Dis-nous en un peu plus à propos de Species ?
Cette collection, c’est comme un manifeste. J’ai souhaité plonger dans le mouvement, dans ce qu’il éveillait en moi. Ce plaisir de la chorégraphie, d’un objet qui vit seul et qui s’adapte aux envies et pas seulement à l’usage. L’idée était de matérialiser un mouvement, un scénario en s’émancipant de la fonction pour ensuite mieux y revenir.
Revenons à la source de ton travail. Peux-tu me dire sil y a des choses qui t’inspirent particulièrement, qui te font aller dans une direction ou une autre ?

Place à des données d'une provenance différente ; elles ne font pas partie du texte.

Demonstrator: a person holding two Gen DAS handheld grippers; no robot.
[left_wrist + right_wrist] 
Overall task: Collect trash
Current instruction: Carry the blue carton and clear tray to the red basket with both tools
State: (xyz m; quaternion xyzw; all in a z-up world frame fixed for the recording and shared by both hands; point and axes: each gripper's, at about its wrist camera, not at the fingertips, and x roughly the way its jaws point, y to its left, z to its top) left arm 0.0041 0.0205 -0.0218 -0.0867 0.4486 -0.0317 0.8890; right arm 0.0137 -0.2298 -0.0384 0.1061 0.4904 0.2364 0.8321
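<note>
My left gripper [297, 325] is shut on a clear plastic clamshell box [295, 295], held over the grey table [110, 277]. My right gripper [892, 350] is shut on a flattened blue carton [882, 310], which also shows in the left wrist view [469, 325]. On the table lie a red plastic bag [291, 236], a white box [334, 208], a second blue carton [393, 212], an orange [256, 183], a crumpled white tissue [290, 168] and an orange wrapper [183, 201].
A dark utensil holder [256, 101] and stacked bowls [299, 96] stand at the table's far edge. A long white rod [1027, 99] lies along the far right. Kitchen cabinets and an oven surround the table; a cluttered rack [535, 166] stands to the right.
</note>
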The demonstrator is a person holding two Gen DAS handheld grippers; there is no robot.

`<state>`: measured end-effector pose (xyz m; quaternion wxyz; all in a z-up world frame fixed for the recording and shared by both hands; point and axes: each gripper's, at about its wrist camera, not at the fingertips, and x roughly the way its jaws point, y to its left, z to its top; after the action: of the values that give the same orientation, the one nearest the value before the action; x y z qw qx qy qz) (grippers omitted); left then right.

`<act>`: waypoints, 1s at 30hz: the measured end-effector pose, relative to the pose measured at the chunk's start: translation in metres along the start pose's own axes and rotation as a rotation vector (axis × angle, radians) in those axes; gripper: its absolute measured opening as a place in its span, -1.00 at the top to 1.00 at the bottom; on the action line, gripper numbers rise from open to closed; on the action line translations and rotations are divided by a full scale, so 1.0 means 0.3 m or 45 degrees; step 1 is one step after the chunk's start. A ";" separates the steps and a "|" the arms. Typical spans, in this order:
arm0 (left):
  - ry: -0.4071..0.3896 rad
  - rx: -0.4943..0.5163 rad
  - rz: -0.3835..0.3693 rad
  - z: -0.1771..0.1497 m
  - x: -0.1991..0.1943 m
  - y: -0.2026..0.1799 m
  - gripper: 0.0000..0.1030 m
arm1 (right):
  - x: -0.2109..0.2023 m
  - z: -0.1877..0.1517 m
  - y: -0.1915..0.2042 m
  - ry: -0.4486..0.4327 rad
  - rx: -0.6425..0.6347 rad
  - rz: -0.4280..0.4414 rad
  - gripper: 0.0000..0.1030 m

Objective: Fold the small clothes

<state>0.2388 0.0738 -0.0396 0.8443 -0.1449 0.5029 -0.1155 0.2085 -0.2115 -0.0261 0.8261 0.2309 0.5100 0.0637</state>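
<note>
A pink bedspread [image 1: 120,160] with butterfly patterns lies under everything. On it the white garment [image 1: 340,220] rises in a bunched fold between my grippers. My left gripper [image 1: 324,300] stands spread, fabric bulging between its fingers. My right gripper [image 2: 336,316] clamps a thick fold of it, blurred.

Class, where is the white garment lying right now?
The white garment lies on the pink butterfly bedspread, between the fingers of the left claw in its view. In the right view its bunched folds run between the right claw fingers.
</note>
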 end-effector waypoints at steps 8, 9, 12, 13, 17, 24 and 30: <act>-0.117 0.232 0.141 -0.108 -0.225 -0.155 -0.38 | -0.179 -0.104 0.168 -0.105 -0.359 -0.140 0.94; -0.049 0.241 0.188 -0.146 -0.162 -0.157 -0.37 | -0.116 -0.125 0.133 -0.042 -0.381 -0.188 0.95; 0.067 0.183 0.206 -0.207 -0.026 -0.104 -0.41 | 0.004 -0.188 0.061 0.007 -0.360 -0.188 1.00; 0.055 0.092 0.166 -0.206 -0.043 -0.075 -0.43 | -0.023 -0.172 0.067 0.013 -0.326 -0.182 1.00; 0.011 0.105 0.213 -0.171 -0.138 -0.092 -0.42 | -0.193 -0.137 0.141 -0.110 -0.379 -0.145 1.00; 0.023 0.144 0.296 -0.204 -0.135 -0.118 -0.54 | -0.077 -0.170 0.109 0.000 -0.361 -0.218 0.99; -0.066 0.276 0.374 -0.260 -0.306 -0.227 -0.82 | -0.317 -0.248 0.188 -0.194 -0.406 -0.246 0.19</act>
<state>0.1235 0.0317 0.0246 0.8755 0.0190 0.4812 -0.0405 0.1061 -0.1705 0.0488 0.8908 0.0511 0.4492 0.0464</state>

Mon processus créatif est particulièrement influencé par les voyages, la découverte de nouvelles cultures plus ou moins lointaines. La force de l’esthétique islandaise, ou encore le raffinement japonais ont eu un grand impact sur mon travail. Après y avoir vécu, les paysages islandais avaient instillé en moi la conscience du pouvoir brut et tranquille des éléments, de la matière. De longs séjours au Japon m’ont initié à un autre aspect essentiel à mes yeux : la puissance évocatrice de la sobriété. Le raffinement japonais fait jaillir l`essence de l’objet le plus simple, au détour d’une activité en apparence anodine.
Vivre en Islande a d’ailleurs été en quelque sorte décisif pour ton avenir ?
Oui, l’Islande a eu un impact décisif sur mon travail. Mes parents ont déménagé à Reykjavik avec mon frère et mes sœurs lorsque j’avais 16 ans. Cette culture m’a bouleversée. La nature est si présente. Elle est sublime et sombre à la fois. On se sent petit, isolé et en même temps sur la plus belle île du monde. Les couleurs varient sans cesse et le temps est en perpétuel changement. On passe plus de temps chez soi et cela m’a poussé à regarder avec une plus grande attention les objets qui nous entourent. J’ai ensuite eu envie de les dessiner, de les penser. Et puis je me suis lancé dans les études de design d’objets. Je me demande parfois où je serais aujourd’hui sans cette expérience islandaise.
Et chez les créateurs, y en a t’-il qui t’inspirent plus que d’autres ?
Deux designers m’ont donné envie d’apprivoiser “l’objet porté” avec leur manière d’appréhender la mode différemment : Martin Margiela et Hussein Chalayan. Le premier pour son sens du concept, de la déconstruction, son regard brut et son sens de l’artisanat. Et le deuxième pour la beauté qu’il accorde au mouvement. Mouvement qui donne vie au vêtement et qui devient une mini architecture pensée pour le corps et par le corps qui le porte. Aujourd’hui mon créateur favoris est sans aucun doute Dries Van Noten. Je n’ai jamais vu un tel coloriste. Je déniche ses pièces comme une collectionneuse. Ses créations sont pour moi une explosion d’émotions. J’ai même du mal à trouver les mots pour décrire son travail. Je crois d’ailleurs que j’ai peur d’utiliser la couleur dans mon propre travail tant la justesse de ses couleurs me semble inégalable. J’ai longtemps porté du noir mais maintenant, j’ose enfin porter de la couleurs pourvu que ce soit l’une de ses pièces, c’est dire !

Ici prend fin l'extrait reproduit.